§ **Exercise goal**: The listing that follows must be retyped exactly, without its pictures.

§ **Data segment**:
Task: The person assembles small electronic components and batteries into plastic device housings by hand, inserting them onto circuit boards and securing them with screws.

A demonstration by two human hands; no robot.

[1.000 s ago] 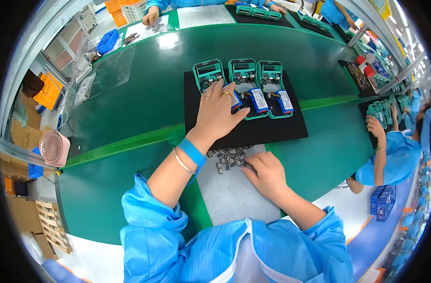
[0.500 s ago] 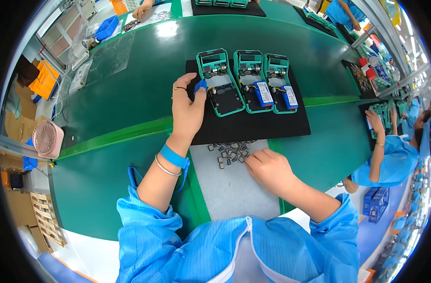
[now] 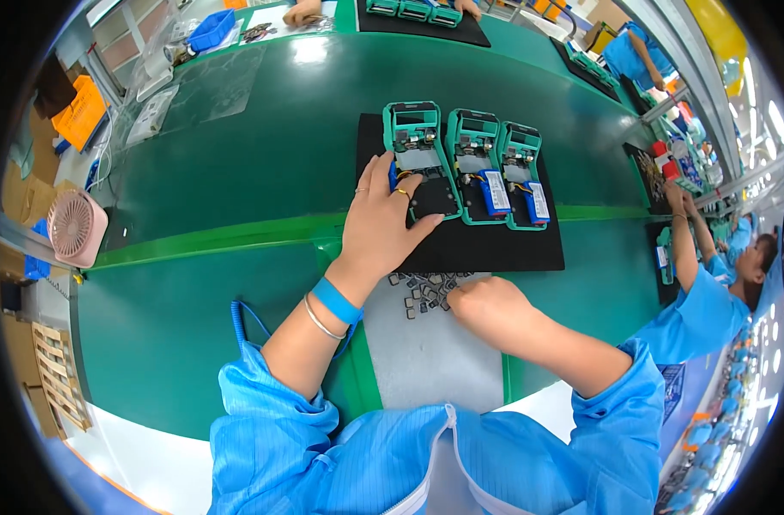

§ **Response to the exercise**:
Task: The person assembles small electronic components and batteries into plastic device housings by hand, inserting them onto circuit boards and securing them with screws.

A demonstration by two human hands; no robot.

[1.000 s ago] 
[0.500 s ago] 
[now] 

There's nothing more to this exercise.